The fortune-teller appears a second time to remind the narrator and the neighbours that they must think of themselves, as individuals, and jump ship. "Iʹm telling it for your sake and for the sake of your children. … These sanctions are long and will not soon end. When their end does come, war will begin and then everything will disappear into oblivion."
Memories of the future
In the third section, the narrator and Nadia head off to university. In many novels, this would be a time for political and intellectual awakenings. Yet in "The Baghdad Clock", the narrator refuses these modes of thought. "I did not understand politics and I did not want to understand anything about politics." She is angry at Bush the Father and Bush the Son for their attacks on Iraq. Yet she suggests no explanation for their interest in her country – they are more like a slow-moving hurricane than human representatives of a foreign power.
In one of the strangest parts of the book, a female fortune-teller arrives. This lesser fortune-teller strangely asserts that Iraq and Iraqis were always doomed. After all, she says, itʹs too hot and, "The sun dries up ideas like it dries shirts on a clothes line."By now, war is looming and thanks to the excess of soothsayers, the characters know exactly how things will unfold. The narratorʹs boyfriend accurately predicts: "War is not a battle between two sides with a winner and a loser. War turns life upside down and scatters everything from its place[.]" Even before the 2003 invasion, the neighbourhood’s Uncle Shawkat attaches a piece of cardboard to the front of a building. It reads, "Neighbourhood for sale or rent."
The war begins, as all the characters knew it would and the U.S. marines "came for our future and smashed its windows." Soon after, "we heard the sound of the first improvised explosive device exploding against an American armoured car. The battle of the IEDs had begun.
The facts of war are related with detachment, as though the narrator is reporting on distant history. This is also when we learn about the origin of The Baghdad Clock. Itʹs when war starts that Nadia, the narrator and their friend Baydaa start collecting the neighbourhood’s stories. By now: "There is no longer a neighbourhood in our neighbourhood. Our neighbourhood has moved into the big blue notebook[.]"

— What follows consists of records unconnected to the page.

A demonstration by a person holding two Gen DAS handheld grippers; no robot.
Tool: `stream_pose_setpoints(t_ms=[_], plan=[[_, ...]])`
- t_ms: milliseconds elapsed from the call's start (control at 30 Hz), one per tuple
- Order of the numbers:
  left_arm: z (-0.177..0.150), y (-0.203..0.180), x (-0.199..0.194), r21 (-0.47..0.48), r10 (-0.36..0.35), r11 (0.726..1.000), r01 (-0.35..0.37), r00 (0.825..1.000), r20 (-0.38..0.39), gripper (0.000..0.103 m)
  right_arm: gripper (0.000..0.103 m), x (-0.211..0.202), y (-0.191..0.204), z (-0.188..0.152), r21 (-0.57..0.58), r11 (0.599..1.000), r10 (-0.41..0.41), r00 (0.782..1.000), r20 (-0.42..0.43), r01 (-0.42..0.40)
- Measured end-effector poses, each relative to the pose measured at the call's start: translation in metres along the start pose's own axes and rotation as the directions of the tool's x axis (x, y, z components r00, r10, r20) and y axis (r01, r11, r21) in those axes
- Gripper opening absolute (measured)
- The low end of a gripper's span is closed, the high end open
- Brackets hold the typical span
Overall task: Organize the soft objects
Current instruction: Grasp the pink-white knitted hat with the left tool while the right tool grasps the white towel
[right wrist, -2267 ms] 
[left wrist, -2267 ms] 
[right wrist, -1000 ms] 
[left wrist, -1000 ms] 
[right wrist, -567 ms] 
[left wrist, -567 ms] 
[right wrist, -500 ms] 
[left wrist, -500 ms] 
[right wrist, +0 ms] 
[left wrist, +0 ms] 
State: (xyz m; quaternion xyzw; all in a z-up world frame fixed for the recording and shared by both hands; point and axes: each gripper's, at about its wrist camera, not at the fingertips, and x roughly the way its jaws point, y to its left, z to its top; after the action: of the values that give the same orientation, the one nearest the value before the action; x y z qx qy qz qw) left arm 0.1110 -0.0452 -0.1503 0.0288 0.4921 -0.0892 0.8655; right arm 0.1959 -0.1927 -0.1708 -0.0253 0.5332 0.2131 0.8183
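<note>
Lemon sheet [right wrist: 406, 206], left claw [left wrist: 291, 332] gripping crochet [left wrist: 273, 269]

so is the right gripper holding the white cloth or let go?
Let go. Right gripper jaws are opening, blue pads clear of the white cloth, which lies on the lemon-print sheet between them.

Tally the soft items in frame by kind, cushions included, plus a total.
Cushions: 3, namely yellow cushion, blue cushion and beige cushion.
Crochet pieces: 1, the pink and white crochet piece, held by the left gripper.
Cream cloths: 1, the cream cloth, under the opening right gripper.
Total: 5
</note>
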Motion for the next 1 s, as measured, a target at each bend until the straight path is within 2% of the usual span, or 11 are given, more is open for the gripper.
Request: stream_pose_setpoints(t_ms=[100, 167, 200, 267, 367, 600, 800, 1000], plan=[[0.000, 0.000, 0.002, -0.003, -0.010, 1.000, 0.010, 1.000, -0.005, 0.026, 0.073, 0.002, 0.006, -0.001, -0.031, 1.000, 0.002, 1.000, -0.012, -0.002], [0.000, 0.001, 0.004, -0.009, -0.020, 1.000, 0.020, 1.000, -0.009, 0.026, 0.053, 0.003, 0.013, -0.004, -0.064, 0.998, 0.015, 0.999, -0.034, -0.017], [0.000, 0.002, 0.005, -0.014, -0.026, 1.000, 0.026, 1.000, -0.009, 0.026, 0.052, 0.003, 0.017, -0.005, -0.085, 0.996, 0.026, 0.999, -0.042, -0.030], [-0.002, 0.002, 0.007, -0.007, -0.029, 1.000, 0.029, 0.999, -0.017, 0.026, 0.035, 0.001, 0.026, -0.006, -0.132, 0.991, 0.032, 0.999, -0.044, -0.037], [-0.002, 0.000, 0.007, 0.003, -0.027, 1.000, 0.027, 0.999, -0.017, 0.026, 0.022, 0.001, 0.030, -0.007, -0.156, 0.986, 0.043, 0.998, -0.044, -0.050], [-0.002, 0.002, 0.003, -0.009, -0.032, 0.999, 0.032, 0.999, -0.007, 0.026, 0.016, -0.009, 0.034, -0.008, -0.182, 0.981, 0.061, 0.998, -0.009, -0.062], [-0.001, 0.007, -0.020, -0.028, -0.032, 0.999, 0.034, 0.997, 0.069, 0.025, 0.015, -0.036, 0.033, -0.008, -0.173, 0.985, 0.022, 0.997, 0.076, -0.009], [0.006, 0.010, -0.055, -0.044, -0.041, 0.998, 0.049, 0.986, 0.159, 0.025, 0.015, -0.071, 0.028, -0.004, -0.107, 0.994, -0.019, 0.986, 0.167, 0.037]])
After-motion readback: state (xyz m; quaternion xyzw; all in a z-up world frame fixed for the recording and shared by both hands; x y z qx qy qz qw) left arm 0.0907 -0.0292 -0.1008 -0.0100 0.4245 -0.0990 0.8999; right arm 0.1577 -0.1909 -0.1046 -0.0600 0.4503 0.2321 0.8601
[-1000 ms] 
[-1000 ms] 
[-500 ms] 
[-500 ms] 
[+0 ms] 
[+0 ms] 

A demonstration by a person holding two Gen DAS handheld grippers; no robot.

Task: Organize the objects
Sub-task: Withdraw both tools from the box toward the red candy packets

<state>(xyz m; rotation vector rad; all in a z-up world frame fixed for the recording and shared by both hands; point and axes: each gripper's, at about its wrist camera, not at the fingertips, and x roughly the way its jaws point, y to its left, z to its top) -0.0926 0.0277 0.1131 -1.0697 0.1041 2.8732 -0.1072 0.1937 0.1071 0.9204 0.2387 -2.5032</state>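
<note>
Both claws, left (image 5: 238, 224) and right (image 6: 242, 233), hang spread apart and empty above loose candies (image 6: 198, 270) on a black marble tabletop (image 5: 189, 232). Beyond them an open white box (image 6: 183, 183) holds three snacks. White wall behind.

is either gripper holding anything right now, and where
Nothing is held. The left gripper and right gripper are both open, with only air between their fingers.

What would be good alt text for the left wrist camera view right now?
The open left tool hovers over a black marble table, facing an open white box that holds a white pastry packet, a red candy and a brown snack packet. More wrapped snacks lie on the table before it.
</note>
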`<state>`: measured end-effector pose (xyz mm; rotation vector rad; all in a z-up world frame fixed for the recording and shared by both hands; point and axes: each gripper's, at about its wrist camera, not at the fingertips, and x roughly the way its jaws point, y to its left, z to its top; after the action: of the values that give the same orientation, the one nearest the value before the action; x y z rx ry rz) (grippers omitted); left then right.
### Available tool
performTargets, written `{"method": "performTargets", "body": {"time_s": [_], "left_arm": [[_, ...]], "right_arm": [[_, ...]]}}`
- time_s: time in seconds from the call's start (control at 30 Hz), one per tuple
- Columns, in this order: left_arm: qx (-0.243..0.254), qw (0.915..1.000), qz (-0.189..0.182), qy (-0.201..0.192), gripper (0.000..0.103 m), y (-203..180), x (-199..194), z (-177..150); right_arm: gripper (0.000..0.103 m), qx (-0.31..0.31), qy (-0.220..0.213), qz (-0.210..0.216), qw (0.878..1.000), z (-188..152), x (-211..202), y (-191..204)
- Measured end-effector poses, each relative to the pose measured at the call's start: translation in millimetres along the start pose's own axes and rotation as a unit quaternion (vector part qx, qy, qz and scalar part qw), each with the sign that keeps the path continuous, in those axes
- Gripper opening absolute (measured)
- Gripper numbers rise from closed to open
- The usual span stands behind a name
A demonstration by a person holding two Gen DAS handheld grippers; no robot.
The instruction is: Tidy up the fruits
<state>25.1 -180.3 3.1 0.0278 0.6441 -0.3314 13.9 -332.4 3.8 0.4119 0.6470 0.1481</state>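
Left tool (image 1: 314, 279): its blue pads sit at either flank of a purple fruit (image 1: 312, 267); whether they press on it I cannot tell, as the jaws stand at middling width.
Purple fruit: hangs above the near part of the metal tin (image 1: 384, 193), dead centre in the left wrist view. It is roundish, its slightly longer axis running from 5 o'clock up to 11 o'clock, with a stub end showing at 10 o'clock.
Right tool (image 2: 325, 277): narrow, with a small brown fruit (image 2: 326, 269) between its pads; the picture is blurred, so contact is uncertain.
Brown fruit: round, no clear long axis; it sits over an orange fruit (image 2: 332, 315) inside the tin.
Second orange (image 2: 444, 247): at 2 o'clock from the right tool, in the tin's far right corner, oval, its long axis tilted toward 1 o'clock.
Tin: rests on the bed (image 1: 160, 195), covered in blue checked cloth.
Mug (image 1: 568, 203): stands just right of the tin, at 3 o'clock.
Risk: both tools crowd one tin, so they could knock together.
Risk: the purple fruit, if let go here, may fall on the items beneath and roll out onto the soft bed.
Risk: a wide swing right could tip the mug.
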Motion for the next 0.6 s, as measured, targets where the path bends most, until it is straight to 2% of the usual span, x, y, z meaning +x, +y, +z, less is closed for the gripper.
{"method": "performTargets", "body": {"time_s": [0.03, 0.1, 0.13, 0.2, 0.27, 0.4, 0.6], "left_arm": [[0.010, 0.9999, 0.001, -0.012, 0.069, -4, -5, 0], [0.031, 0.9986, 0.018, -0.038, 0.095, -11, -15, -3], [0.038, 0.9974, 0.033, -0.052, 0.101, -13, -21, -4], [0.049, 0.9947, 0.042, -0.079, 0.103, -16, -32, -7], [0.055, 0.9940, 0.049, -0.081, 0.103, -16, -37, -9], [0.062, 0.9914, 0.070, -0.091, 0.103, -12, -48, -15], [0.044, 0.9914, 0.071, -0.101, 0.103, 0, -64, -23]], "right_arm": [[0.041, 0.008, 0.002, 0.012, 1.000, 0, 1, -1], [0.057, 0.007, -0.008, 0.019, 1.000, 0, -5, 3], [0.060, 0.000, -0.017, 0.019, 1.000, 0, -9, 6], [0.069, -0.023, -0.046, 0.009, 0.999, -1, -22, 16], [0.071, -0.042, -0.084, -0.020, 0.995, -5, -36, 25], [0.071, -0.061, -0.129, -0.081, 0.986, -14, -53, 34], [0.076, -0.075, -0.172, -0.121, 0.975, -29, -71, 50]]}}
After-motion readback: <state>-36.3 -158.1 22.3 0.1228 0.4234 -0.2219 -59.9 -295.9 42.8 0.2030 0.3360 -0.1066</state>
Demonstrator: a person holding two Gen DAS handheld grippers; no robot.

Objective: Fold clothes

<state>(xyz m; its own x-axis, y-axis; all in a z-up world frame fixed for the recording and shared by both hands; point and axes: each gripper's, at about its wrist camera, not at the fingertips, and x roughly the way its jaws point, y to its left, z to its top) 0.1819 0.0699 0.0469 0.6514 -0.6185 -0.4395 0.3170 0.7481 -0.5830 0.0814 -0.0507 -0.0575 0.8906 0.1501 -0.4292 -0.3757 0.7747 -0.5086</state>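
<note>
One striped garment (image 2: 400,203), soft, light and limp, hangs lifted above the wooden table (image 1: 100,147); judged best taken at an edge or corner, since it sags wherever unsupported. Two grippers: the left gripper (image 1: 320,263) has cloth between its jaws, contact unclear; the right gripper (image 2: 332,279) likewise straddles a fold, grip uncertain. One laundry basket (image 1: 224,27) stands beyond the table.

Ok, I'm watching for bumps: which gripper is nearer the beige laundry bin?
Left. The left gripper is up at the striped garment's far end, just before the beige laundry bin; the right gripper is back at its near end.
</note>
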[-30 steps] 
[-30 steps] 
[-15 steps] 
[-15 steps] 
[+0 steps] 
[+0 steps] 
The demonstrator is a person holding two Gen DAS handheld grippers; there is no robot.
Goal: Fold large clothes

Yet itʹs not only the past in this notebook. Everything, it seems, has already been written. The last section is "The Future", when the narrator will rediscover Nadia on social media. She also describes her own future, including her marriage and move to Dubai.
Despite the lack of emotional involvement or political insight, "The Baghdad Clock" does have a breathless charm, reminiscent of bestsellers by Ahlem Mostaghanemi. Thereʹs also something sadly engaging in the bookʹs overarching wish-fulfillment narrative: an author travelling back in time to tell a younger self about the tragedies about to befall Iraq.